*** Opening INPUT FOR THIS TASK ***

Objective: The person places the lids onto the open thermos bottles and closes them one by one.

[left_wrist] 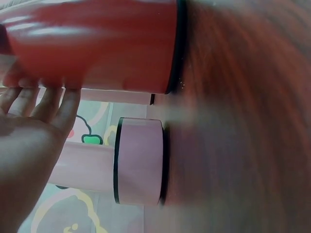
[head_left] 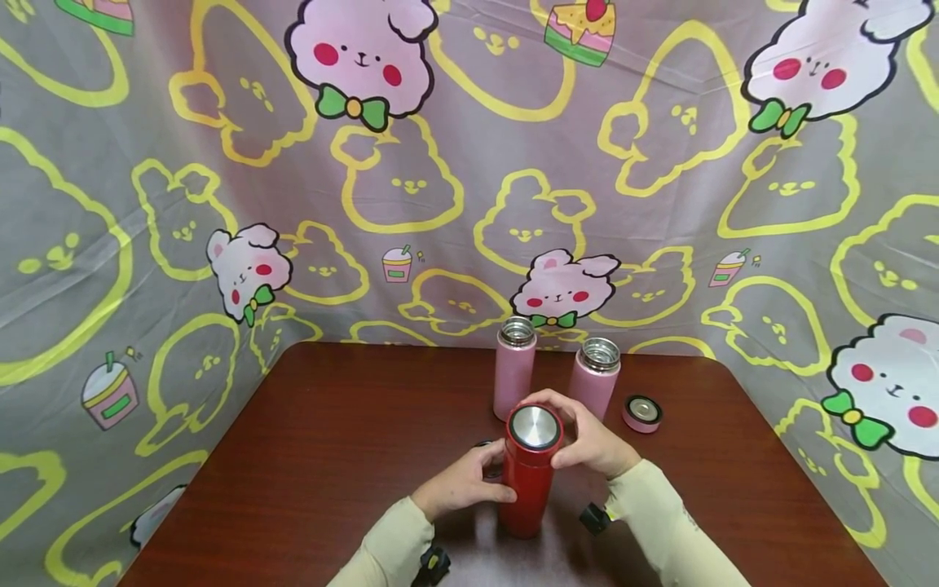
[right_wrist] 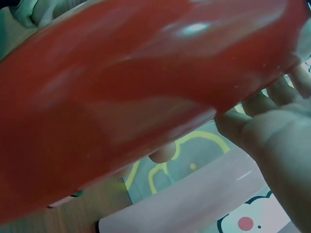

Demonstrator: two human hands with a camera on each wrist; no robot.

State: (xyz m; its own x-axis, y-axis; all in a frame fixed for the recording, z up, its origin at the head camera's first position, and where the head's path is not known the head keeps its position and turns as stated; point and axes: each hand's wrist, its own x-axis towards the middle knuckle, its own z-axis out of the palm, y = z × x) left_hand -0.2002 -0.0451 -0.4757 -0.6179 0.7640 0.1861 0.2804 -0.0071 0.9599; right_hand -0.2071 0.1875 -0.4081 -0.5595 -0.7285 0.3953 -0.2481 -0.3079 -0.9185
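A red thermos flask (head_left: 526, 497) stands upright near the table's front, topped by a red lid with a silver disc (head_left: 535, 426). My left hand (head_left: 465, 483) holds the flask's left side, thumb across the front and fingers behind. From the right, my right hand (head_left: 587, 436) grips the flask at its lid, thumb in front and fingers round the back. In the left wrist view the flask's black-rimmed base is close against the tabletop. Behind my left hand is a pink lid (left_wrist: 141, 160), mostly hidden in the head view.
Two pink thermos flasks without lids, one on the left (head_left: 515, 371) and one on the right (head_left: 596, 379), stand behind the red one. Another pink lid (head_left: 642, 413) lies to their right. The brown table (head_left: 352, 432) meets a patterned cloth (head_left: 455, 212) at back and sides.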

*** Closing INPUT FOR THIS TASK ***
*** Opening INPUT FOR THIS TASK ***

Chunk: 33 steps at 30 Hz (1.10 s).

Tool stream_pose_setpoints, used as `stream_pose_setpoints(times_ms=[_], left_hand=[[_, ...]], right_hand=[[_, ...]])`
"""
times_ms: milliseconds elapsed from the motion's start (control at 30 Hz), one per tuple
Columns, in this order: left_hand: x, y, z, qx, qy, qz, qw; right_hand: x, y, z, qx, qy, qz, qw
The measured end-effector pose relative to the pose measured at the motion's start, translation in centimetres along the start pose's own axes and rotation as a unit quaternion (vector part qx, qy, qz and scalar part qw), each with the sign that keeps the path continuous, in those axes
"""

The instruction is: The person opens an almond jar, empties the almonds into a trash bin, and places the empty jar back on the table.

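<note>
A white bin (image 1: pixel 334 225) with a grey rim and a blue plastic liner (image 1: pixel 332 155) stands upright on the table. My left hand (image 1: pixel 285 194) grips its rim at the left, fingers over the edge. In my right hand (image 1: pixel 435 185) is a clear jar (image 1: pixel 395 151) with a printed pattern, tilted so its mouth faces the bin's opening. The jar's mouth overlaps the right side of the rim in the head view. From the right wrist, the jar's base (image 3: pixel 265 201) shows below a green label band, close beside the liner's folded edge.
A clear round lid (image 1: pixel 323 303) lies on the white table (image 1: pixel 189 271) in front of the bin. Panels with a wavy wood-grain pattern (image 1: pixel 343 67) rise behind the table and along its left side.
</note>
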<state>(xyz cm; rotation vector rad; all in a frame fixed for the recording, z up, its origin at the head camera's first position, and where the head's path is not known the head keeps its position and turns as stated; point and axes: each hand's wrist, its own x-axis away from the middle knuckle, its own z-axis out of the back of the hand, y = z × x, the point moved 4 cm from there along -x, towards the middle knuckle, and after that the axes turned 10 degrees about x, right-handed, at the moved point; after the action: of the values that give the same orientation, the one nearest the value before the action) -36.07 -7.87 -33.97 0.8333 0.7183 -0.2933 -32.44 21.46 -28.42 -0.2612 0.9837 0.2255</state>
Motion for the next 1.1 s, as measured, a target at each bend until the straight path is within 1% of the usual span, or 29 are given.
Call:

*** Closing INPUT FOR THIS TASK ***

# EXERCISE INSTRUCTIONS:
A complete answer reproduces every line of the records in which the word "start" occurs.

# RESPONSE BELOW:
times_ms: milliseconds elapsed from the motion's start (control at 30 Hz), one per tuple
The measured end-effector pose relative to the pose measured at the motion's start, translation in centimetres along the start pose's own axes and rotation as a unit quaternion (vector part qx, qy, qz and scalar part qw), each with the sign that keeps the path continuous, in those axes

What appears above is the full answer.